Speaking to the BBC's Sunday Politics Wales, Welfare Reform Minister Lord Freud said that eventually 200,000 people in Wales will be better off as a result.
"What is clearly true is that this is a massive cultural transformation and we are developing it as we go along," he said.
Universal credit is arguably the biggest part of the changes to the welfare state being made by the Westminster coalition.
Separate benefits and tax credits will be rolled into a single payment that goes directly into recipients' bank accounts once a month.
The timetable for its introduction has slipped and more than £40m has been written off on software and computing costs in implementing the new system.

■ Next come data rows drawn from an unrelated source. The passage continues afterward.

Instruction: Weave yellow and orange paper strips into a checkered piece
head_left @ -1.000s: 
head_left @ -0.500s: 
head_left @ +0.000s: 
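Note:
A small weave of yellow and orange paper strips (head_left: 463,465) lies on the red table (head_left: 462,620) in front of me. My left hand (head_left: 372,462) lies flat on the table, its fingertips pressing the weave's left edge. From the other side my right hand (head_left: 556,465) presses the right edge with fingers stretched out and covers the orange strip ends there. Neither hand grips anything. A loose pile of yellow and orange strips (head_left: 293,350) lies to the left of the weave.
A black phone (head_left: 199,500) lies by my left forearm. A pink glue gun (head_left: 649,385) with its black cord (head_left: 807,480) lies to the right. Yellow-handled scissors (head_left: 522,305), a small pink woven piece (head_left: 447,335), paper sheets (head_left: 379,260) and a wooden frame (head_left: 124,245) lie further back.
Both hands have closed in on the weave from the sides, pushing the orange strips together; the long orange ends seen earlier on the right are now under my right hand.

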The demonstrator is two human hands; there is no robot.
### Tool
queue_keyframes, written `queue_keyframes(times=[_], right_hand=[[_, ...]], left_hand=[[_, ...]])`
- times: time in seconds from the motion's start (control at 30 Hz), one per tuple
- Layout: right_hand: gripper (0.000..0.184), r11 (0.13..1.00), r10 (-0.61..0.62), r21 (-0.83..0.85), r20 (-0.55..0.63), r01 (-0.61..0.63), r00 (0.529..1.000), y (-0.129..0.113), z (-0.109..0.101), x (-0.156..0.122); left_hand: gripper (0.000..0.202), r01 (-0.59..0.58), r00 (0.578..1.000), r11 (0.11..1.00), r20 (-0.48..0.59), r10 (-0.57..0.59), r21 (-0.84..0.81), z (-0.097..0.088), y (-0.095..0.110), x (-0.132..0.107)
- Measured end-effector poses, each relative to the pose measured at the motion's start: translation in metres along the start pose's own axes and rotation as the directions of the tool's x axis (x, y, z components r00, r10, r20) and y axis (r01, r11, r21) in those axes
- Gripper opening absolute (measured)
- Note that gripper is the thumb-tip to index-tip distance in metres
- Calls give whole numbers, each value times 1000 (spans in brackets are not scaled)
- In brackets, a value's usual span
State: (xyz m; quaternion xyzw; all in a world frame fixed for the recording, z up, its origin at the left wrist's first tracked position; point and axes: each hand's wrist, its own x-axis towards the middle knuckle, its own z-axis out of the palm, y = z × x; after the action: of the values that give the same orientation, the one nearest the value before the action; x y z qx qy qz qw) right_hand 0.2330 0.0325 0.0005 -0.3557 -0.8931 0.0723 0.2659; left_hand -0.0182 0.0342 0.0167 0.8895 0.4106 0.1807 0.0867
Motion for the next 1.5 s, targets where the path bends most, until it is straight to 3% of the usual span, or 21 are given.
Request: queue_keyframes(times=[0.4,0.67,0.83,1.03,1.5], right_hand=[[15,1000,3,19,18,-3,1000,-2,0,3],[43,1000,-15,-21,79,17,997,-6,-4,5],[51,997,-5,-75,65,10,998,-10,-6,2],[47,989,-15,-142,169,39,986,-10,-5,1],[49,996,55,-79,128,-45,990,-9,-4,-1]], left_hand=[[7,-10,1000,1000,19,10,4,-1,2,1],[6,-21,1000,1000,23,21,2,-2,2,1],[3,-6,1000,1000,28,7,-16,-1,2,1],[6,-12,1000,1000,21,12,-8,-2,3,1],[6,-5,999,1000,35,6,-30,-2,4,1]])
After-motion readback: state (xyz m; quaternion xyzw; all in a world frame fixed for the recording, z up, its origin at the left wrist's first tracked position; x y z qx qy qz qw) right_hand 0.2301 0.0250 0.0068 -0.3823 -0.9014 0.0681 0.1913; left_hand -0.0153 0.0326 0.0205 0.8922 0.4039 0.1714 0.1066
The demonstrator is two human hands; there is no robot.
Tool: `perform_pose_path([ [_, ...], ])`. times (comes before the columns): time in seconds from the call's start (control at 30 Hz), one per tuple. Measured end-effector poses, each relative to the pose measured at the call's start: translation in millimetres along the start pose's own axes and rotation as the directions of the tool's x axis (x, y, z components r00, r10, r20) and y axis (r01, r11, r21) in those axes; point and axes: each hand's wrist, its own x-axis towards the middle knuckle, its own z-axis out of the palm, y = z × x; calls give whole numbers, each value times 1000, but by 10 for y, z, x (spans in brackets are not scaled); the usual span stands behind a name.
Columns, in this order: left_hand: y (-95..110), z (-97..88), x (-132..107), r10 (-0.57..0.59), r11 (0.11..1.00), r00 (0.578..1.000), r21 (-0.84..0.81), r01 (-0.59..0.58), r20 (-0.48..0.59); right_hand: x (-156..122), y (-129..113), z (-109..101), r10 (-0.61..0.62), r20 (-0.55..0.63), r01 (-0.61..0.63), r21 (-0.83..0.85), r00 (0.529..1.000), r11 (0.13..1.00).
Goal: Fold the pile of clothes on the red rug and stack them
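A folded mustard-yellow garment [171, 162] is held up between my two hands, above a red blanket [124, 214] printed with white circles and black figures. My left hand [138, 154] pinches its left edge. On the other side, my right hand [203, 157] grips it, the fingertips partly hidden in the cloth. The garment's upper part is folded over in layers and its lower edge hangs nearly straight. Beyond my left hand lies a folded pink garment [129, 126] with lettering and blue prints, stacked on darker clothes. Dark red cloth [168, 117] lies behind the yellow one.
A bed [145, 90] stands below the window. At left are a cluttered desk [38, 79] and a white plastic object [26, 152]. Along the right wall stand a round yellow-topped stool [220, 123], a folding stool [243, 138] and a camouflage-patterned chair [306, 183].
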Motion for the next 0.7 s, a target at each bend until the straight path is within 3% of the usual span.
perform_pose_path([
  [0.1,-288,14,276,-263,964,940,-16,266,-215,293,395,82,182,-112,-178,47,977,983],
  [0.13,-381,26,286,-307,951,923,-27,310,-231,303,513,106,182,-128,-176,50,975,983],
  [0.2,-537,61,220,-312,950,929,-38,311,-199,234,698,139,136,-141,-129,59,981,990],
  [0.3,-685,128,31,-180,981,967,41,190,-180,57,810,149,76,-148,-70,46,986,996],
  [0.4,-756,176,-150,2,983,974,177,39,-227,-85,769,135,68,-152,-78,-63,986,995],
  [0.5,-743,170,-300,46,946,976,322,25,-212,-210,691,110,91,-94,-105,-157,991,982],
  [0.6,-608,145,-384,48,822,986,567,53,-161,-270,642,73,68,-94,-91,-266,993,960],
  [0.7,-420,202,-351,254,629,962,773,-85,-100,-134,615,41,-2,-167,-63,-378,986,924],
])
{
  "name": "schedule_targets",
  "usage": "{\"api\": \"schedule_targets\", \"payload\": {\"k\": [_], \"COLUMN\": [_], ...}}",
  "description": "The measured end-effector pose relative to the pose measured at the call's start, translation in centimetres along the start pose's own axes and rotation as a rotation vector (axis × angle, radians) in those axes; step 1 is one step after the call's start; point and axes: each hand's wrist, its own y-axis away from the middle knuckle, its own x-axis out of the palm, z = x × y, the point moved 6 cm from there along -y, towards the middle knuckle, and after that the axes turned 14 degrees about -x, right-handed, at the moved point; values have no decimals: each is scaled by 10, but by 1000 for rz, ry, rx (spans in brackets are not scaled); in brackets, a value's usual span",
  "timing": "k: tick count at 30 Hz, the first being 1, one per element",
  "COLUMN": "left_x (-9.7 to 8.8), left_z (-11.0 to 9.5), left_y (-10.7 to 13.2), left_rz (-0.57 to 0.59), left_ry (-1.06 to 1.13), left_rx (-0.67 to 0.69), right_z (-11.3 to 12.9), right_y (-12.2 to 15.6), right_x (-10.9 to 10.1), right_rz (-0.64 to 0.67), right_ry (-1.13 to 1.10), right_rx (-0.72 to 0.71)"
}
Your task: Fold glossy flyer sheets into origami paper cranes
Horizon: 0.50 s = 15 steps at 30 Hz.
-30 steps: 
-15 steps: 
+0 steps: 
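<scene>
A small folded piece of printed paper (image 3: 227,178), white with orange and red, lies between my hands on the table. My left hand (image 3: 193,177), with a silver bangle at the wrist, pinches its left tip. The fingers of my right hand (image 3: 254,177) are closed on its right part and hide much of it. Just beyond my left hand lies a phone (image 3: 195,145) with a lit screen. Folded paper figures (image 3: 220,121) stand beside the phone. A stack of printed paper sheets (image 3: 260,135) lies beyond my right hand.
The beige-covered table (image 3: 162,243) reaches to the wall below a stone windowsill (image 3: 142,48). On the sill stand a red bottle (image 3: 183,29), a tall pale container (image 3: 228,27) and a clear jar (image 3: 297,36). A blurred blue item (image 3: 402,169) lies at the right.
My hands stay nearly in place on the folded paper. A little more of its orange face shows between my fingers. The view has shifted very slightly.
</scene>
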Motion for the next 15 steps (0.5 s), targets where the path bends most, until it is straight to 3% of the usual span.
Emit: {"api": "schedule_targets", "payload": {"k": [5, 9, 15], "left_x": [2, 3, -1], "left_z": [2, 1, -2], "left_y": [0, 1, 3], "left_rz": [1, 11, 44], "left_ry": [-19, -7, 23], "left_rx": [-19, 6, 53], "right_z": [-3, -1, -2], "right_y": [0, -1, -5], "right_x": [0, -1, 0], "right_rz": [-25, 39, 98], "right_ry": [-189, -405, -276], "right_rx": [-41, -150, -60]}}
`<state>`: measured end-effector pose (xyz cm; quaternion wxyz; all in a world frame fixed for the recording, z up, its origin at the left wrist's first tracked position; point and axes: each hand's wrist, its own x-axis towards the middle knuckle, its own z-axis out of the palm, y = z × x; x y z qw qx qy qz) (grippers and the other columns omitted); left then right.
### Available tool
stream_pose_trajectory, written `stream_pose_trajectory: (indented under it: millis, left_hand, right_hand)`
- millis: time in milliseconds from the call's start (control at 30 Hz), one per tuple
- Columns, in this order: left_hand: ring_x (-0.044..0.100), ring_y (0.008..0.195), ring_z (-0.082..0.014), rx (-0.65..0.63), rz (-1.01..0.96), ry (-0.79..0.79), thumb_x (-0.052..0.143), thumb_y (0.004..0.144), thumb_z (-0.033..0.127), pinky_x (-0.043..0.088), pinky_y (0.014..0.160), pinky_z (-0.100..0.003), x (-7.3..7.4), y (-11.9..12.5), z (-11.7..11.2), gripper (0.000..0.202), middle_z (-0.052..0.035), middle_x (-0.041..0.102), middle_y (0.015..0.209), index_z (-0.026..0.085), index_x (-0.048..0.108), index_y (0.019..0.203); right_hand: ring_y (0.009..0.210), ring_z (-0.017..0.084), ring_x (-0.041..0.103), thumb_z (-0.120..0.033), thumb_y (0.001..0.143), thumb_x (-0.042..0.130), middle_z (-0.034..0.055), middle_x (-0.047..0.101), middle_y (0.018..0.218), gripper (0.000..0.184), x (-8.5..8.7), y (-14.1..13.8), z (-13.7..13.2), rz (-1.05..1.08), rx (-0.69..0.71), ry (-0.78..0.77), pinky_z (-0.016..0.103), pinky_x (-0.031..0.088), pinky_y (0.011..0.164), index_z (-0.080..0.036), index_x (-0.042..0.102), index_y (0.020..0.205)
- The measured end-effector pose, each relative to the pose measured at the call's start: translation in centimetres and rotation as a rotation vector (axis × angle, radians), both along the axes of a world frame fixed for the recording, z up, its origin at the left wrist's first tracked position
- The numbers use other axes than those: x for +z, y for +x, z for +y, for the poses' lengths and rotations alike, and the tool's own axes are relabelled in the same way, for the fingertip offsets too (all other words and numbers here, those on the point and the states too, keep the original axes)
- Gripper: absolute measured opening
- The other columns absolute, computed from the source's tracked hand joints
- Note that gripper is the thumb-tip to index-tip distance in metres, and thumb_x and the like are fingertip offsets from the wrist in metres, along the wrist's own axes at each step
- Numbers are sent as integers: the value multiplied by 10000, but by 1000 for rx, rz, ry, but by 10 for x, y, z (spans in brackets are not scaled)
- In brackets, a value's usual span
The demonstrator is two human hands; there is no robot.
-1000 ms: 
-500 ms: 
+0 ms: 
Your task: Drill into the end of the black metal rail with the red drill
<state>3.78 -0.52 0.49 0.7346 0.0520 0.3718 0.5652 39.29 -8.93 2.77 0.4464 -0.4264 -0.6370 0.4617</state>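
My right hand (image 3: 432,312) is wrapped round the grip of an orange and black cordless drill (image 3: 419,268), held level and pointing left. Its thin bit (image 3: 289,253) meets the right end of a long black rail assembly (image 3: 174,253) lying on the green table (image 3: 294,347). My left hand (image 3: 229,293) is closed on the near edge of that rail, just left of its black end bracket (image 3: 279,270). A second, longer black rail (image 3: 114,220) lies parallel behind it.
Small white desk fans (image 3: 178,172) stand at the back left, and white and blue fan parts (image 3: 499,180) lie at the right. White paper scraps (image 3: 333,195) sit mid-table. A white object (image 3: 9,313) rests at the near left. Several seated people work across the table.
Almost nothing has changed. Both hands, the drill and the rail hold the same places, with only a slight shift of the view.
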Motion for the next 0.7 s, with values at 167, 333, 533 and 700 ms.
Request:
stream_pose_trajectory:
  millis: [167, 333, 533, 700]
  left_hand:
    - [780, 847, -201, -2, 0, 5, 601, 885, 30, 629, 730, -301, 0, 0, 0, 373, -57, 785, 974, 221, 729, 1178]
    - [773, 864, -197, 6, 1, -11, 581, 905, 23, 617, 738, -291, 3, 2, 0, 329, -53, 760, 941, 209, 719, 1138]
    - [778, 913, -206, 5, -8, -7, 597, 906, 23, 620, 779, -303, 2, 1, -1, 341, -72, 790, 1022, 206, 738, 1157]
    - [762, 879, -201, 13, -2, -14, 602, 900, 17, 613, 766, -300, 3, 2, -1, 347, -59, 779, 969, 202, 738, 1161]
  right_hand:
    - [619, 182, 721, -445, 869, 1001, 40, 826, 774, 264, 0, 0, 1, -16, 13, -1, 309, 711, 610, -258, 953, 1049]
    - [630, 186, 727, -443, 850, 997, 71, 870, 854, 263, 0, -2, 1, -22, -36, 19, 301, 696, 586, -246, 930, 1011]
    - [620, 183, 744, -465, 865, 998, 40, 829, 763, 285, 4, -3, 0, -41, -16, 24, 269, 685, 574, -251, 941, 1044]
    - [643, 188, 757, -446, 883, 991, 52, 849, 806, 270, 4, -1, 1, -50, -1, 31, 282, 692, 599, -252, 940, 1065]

But Lord Freud said: "What we are doing is making sure we roll out universal credit really safely and securely.
"It's much more than an IT system - it is a complete cultural change for all benefit recipients and actually for our operational staff as well.
"So it's vital that we get this transformation of our welfare system right and that's what we are doing."
He said the changes had "moved from being just a reform of a benefit into being a transformation of a culture of dependency that we have in this country".
He was speaking during a visit to the Jobcentre Plus in Shotton on Deeside - the first part of Wales to start signing people up for universal credit.
'Lack of clarity'
To begin with, only new claimants in the area who are single and have no children or dependants will be included.
The Department for Work and Pensions (DWP) says it is difficult to estimate how many people will be involved initially. New claims from couples and families will be included later in the year.
Most existing benefit claimants are expected to move over to universal credit during 2016 and 2017, the DWP says.
The Welsh government has complained about a lack of information about how its budget will be affected.
Wales's Tackling Poverty Minister Jeff Cuthbert criticised a "lack of clarity" from the DWP about who will be entitled to so-called passported benefits in future - things such as free school meals that are available to welfare claimants.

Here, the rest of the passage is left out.